De pientere journaliste vroeg me ook al meteen op welke dossiers ik me zal gaan toeleggen. Van kort op de bal spelen gesproken. Als Desselaar, en nauw betrokken bij het hele nucleaire verhaal in Europa - waar ik ook al vele jaren actief ben bij de vereniging van Europese gemeenten met nucleaire faciliteiten (GMF Europe) – is dat zeker al een uitgelezen kans om mijn stem te laten horen en er me in het parlement voor in te zetten. Maar ook het groter verhaal om er voor te pleiten dat Europa zich veel sterker moet profileren naar de rest van de wereld toe. Herinner de woorden waarmee ik vorige column afsloot: dat niemand in de wereld nog luistert naar Europa. Dat moet veranderen. Dat pleidooi om terug een stevige positie in te nemen als behoeder van mensen- en volkerenrechten, in Europa zelf en daarbuiten, wil ik uitdragen. Genoeg werk op de plank als je het mij vraagt.

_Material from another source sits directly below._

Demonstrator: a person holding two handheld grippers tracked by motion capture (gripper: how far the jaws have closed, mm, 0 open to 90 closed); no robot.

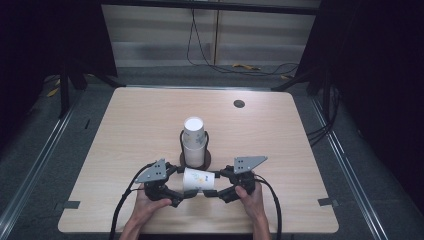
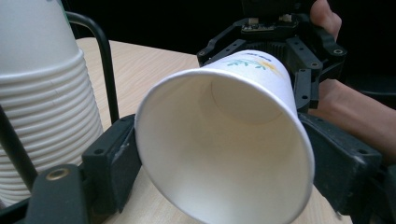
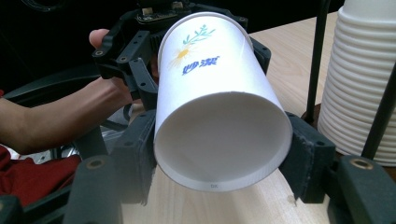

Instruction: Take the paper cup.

Ja, beste lezer, deze uitnodiging had ik in de verste verte niet zien komen. En ja, ik ga hier dus ten volle voor gaan. Met het enthousiasme van in mijn jeugdjaren. Met de ervaring die ik ondertussen in Vlaanderen en in Dessel opgedaan heb. De draad meer dan ooit oppikkend van het in mijn ogen echte, ware internationaal volksnationalisme. Vorm gevend aan het Europa der volkeren. Voor zover natuurlijk eerst de partijraad en de Vlaamse kiezer mij hiervoor mandateert. Mag ik op jou rekenen? Ik ben bereid. Fijne zondag nog.